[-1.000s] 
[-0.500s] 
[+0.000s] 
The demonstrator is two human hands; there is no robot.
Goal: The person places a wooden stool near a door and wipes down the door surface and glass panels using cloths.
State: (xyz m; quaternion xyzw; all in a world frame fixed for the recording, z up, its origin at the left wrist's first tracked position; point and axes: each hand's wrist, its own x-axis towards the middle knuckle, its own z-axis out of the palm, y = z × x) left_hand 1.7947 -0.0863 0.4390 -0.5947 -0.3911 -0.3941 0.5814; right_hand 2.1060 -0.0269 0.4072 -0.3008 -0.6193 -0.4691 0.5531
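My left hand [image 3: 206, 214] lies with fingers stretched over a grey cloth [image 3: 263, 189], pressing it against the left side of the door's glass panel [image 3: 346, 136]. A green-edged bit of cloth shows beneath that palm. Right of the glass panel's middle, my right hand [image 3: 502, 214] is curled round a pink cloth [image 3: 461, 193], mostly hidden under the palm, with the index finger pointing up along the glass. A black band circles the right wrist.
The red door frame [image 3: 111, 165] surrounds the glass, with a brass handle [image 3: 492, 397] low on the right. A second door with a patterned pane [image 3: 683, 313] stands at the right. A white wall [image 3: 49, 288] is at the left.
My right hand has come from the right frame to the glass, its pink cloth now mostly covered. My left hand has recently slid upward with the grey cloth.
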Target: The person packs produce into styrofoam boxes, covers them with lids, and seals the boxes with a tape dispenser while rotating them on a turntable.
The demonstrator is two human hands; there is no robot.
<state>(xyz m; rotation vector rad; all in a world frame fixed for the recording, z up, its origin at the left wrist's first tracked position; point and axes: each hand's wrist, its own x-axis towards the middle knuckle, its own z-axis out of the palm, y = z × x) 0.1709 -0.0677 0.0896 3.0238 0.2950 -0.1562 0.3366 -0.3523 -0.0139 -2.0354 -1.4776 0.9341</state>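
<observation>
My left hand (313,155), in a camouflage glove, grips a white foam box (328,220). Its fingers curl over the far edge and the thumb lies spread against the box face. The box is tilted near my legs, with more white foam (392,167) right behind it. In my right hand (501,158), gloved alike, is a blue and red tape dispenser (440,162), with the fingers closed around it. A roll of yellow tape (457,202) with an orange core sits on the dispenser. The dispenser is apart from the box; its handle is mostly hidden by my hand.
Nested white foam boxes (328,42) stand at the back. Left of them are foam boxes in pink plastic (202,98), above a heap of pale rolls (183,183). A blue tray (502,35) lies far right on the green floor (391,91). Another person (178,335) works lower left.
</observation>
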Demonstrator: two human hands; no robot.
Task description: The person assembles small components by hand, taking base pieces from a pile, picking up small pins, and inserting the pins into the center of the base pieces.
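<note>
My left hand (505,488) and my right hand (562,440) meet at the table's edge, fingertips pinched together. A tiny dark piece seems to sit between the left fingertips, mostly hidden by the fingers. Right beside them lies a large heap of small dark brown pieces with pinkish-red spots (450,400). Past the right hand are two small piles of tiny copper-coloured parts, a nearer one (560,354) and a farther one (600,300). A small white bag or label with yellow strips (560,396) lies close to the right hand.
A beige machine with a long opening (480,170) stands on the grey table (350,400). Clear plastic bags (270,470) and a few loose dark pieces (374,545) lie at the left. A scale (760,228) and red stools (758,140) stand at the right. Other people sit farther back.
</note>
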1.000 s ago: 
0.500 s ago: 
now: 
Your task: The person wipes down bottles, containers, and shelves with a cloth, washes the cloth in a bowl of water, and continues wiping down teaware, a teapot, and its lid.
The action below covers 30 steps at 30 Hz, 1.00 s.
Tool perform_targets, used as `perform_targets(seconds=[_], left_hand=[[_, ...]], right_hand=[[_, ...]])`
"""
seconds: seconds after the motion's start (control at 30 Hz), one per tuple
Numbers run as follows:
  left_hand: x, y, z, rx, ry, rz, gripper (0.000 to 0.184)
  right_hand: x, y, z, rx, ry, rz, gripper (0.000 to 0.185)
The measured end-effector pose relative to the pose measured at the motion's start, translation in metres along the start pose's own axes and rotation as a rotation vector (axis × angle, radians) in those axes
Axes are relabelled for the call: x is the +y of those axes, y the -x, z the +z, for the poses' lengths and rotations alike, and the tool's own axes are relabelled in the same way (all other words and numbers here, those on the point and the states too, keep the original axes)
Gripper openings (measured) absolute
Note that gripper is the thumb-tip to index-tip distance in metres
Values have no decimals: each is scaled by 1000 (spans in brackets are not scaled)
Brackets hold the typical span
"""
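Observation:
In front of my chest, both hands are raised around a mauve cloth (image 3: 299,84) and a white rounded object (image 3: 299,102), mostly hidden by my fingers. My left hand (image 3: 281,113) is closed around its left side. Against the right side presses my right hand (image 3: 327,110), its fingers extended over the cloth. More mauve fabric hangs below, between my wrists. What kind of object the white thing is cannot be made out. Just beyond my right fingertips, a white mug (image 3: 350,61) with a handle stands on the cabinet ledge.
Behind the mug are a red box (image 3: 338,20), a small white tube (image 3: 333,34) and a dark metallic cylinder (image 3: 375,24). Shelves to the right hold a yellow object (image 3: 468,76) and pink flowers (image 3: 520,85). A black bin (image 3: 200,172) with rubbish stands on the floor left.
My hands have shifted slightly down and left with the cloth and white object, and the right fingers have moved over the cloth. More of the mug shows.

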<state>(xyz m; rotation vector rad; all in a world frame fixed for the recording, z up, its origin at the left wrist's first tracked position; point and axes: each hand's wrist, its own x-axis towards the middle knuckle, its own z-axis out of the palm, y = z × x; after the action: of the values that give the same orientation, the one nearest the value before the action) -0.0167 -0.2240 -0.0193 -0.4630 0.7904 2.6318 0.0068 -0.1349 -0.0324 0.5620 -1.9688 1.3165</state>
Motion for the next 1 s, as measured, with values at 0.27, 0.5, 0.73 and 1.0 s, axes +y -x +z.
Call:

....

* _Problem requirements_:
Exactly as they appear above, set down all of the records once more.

* _Solution to this problem_:
[-1.000s] 
[-0.500s] 
[+0.000s] 
The demonstrator is two human hands; there is no robot.
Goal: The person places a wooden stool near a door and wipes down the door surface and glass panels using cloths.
State: (xyz m; quaternion xyzw; all in a world frame fixed for the recording, z up, its origin at the left wrist's first tracked position; point and axes: each hand's wrist, its own x-axis towards the middle knuckle, its own z-axis out of the palm, y = z × x) left_hand 1.7947 -0.0863 0.4390 -0.5947 -0.3911 -0.3941 0.5814; right_hand 2.1060 -0.0269 0.4072 -0.3008 -0.6193 -0.4691 0.5531
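My left hand [image 3: 206, 214] lies with fingers stretched over a grey cloth [image 3: 263, 189], pressing it against the left side of the door's glass panel [image 3: 346, 136]. A green-edged bit of cloth shows beneath that palm. Right of the glass panel's middle, my right hand [image 3: 502, 214] is curled round a pink cloth [image 3: 461, 193], mostly hidden under the palm, with the index finger pointing up along the glass. A black band circles the right wrist.
The red door frame [image 3: 111, 165] surrounds the glass, with a brass handle [image 3: 492, 397] low on the right. A second door with a patterned pane [image 3: 683, 313] stands at the right. A white wall [image 3: 49, 288] is at the left.
My right hand has come from the right frame to the glass, its pink cloth now mostly covered. My left hand has recently slid upward with the grey cloth.
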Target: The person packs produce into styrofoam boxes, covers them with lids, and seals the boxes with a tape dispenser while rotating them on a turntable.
The demonstrator is two human hands; there is no robot.
<state>(xyz m; rotation vector rad; all in a world frame fixed for the recording, z up, its origin at the left wrist's first tracked position; point and axes: each hand's wrist, its own x-axis towards the middle knuckle, its own z-axis out of the palm, y = z × x) 0.1709 -0.0677 0.0896 3.0238 0.2950 -0.1562 0.3366 -0.3523 -0.0139 -2.0354 -1.4776 0.9341</state>
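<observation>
My left hand (313,155), in a camouflage glove, grips a white foam box (328,220). Its fingers curl over the far edge and the thumb lies spread against the box face. The box is tilted near my legs, with more white foam (392,167) right behind it. In my right hand (501,158), gloved alike, is a blue and red tape dispenser (440,162), with the fingers closed around it. A roll of yellow tape (457,202) with an orange core sits on the dispenser. The dispenser is apart from the box; its handle is mostly hidden by my hand.
Nested white foam boxes (328,42) stand at the back. Left of them are foam boxes in pink plastic (202,98), above a heap of pale rolls (183,183). A blue tray (502,35) lies far right on the green floor (391,91). Another person (178,335) works lower left.
</observation>
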Demonstrator: two human hands; no robot.
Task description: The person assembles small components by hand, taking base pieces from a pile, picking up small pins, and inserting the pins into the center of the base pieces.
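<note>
My left hand (505,488) and my right hand (562,440) meet at the table's edge, fingertips pinched together. A tiny dark piece seems to sit between the left fingertips, mostly hidden by the fingers. Right beside them lies a large heap of small dark brown pieces with pinkish-red spots (450,400). Past the right hand are two small piles of tiny copper-coloured parts, a nearer one (560,354) and a farther one (600,300). A small white bag or label with yellow strips (560,396) lies close to the right hand.
A beige machine with a long opening (480,170) stands on the grey table (350,400). Clear plastic bags (270,470) and a few loose dark pieces (374,545) lie at the left. A scale (760,228) and red stools (758,140) stand at the right. Other people sit farther back.
</note>
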1.000 s ago: 
0.500 s ago: 
now: 
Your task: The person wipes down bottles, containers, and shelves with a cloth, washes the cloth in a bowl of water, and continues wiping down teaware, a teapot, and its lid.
The action below covers 30 steps at 30 Hz, 1.00 s.
Tool perform_targets, used as `perform_targets(seconds=[_], left_hand=[[_, ...]], right_hand=[[_, ...]])`
"""
seconds: seconds after the motion's start (control at 30 Hz), one per tuple
Numbers run as follows:
  left_hand: x, y, z, rx, ry, rz, gripper (0.000 to 0.184)
  right_hand: x, y, z, rx, ry, rz, gripper (0.000 to 0.185)
The measured end-effector pose relative to the pose measured at the motion's start, translation in metres along the start pose's own axes and rotation as a rotation vector (axis × angle, radians) in those axes
Axes are relabelled for the call: x is the +y of those axes, y the -x, z the +z, for the poses' lengths and rotations alike, and the tool's own axes are relabelled in the same way (all other words and numbers here, those on the point and the states too, keep the original axes)
Gripper openings (measured) absolute
Note that gripper is the thumb-tip to index-tip distance in metres
Values have no decimals: each is scaled by 1000 (spans in brackets are not scaled)
Brackets hold the typical span
"""
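Observation:
In front of my chest, both hands are raised around a mauve cloth (image 3: 299,84) and a white rounded object (image 3: 299,102), mostly hidden by my fingers. My left hand (image 3: 281,113) is closed around its left side. Against the right side presses my right hand (image 3: 327,110), its fingers extended over the cloth. More mauve fabric hangs below, between my wrists. What kind of object the white thing is cannot be made out. Just beyond my right fingertips, a white mug (image 3: 350,61) with a handle stands on the cabinet ledge.
Behind the mug are a red box (image 3: 338,20), a small white tube (image 3: 333,34) and a dark metallic cylinder (image 3: 375,24). Shelves to the right hold a yellow object (image 3: 468,76) and pink flowers (image 3: 520,85). A black bin (image 3: 200,172) with rubbish stands on the floor left.
My hands have shifted slightly down and left with the cloth and white object, and the right fingers have moved over the cloth. More of the mug shows.
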
<state>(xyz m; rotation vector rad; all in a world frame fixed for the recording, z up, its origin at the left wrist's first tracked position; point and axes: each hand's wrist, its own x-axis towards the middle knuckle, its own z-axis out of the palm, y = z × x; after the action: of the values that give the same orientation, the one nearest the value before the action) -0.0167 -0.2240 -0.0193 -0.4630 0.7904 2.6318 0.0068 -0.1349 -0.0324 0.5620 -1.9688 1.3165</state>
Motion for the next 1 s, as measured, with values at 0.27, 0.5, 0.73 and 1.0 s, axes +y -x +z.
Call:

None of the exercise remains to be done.